What is expected => In the material below, transcribe every line from the first through the line holding "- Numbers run", exactly, and stop after that line.

──────── Available data ────────

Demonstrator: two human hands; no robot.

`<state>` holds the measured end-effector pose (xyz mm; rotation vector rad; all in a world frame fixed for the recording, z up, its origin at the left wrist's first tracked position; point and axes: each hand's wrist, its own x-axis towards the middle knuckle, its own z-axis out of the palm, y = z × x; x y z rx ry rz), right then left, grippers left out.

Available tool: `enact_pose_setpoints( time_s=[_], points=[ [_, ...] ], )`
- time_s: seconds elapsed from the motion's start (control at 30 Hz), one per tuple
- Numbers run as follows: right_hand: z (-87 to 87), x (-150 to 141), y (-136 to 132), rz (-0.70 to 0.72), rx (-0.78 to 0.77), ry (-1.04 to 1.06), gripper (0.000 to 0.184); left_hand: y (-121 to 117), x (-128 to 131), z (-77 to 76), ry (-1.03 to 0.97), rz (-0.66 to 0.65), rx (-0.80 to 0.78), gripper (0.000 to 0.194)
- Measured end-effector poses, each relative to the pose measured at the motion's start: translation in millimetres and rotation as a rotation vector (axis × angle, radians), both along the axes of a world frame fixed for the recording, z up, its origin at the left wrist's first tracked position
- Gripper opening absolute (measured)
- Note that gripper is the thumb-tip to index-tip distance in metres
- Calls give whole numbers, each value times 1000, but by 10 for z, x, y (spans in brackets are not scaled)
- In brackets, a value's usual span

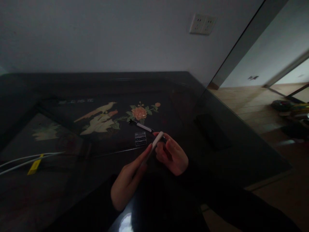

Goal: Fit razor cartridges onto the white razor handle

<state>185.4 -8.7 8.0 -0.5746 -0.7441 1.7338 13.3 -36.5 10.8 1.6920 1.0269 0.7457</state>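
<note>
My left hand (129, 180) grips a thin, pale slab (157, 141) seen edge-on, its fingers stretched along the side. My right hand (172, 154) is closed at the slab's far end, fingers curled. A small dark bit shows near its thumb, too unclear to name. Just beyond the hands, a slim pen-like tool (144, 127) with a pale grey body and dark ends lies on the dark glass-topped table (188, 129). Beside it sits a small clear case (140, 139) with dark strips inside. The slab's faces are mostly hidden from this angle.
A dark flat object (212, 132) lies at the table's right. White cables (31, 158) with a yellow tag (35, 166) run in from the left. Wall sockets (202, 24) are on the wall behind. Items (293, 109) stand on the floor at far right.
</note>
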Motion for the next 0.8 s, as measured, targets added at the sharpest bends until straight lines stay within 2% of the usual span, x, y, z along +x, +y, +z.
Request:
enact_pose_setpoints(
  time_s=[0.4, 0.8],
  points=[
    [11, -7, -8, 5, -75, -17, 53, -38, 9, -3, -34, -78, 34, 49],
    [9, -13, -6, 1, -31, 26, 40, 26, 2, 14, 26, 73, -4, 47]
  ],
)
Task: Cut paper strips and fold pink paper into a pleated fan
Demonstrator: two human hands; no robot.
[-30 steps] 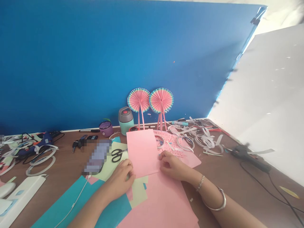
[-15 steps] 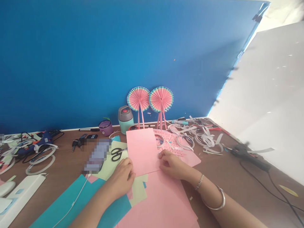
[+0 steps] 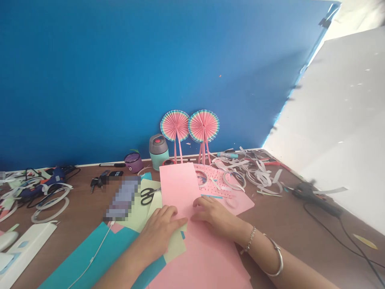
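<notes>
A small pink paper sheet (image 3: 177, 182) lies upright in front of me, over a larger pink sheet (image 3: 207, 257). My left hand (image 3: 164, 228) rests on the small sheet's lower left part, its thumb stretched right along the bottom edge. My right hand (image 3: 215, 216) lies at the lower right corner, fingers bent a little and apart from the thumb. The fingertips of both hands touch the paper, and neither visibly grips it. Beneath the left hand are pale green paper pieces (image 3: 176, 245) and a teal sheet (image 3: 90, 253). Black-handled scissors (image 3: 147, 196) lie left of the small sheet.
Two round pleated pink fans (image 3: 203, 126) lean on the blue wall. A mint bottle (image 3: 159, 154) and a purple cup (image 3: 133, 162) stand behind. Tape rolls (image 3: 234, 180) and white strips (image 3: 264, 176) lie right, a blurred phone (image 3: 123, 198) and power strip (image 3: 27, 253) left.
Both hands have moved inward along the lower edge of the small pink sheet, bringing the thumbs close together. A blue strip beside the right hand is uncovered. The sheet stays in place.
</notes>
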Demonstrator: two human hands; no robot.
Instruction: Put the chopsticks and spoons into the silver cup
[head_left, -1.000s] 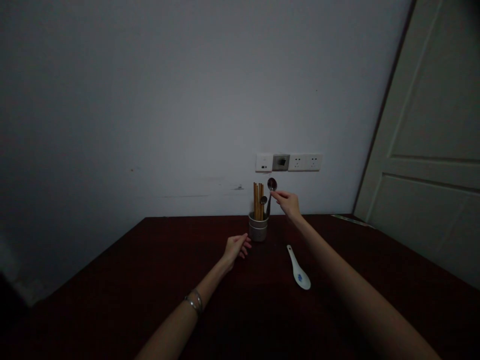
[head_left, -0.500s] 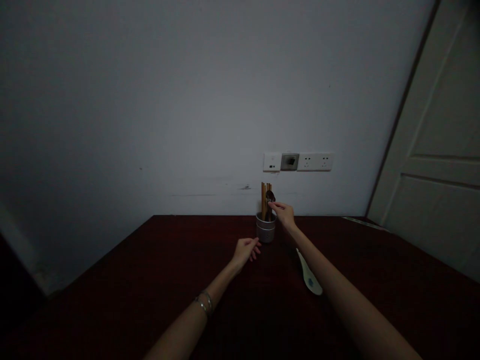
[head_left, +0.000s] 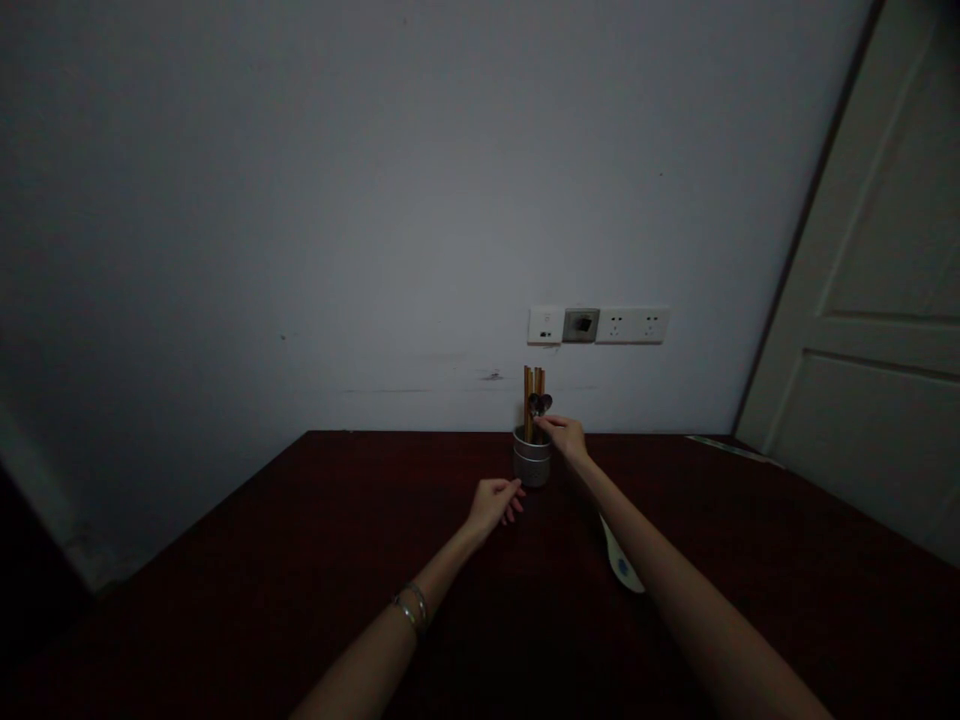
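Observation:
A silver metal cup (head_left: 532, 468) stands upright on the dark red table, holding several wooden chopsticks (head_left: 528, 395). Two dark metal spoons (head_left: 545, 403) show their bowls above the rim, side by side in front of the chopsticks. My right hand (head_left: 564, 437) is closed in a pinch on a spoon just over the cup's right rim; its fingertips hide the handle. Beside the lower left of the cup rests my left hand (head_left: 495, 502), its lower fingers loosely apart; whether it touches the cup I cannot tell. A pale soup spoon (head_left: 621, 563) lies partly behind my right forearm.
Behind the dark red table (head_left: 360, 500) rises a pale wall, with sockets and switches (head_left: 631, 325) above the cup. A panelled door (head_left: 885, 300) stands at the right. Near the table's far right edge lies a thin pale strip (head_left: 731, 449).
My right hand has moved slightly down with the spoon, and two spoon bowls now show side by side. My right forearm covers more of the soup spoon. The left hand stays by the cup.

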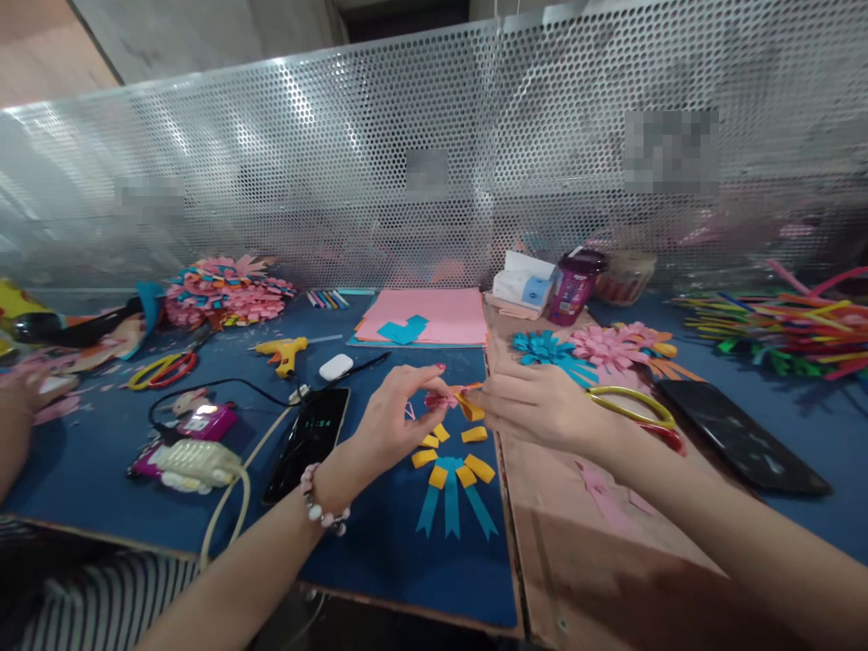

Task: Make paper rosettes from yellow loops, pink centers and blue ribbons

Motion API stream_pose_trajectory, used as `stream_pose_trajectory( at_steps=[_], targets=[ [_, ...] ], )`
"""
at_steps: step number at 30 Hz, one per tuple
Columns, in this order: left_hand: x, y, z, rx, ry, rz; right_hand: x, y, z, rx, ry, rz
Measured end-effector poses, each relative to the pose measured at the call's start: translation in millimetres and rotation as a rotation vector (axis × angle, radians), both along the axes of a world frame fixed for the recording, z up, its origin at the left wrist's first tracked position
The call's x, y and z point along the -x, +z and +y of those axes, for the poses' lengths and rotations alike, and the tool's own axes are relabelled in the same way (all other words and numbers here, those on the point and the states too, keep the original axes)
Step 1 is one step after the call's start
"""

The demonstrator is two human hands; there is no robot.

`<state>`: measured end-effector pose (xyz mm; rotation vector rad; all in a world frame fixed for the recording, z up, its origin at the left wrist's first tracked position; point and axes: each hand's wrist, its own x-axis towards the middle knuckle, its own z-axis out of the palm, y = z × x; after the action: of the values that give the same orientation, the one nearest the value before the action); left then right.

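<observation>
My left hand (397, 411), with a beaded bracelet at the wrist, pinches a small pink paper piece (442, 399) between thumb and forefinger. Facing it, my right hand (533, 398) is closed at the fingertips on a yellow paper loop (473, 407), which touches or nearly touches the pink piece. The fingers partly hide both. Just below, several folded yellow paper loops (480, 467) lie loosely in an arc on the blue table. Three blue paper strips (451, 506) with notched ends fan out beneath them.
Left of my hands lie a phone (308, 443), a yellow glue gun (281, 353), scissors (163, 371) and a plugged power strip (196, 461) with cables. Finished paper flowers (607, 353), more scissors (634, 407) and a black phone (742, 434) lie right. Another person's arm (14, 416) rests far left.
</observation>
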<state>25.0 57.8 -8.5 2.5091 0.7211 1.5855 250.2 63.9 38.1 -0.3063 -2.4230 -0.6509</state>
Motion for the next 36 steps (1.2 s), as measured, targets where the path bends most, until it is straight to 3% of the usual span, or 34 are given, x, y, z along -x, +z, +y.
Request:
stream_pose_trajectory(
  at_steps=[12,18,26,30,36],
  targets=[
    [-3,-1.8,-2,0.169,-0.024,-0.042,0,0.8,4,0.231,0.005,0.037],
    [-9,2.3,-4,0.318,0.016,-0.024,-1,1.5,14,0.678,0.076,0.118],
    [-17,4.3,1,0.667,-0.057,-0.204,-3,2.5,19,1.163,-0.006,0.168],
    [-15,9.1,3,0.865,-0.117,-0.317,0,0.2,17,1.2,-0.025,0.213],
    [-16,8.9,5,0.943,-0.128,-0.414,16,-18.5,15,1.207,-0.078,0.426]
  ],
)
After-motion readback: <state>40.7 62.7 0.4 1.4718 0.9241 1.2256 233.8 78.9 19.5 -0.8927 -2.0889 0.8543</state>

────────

Reply to the task =>
Demonstrator: two human hands; no robot.

`<state>` holds the measured end-effector pose (xyz mm; rotation vector rad; all in a world frame fixed for the recording, z up, its origin at the left wrist's first tracked position; point and axes: each hand's wrist, its own x-axis towards the middle knuckle, its own z-axis out of the palm, y = z × x; x y z rx ry rz), right then left, grippers left out.

Available tool: `enact_pose_setpoints( time_s=[_], points=[ [_, ...] ], )`
- time_s: seconds elapsed from the motion's start (control at 30 Hz), one per tuple
- Numbers run as follows: right_hand: z (-87 to 87), x (-150 to 141), y (-136 to 132), rz (-0.70 to 0.72), rx (-0.78 to 0.77), ry (-1.04 to 1.06), gripper (0.000 to 0.184); left_hand: y (-121 to 117), x (-128 to 131), z (-77 to 76), ry (-1.03 to 0.97), rz (-0.66 to 0.65), rx (-0.80 to 0.78), gripper (0.000 to 0.194)

This exercise requires nothing further.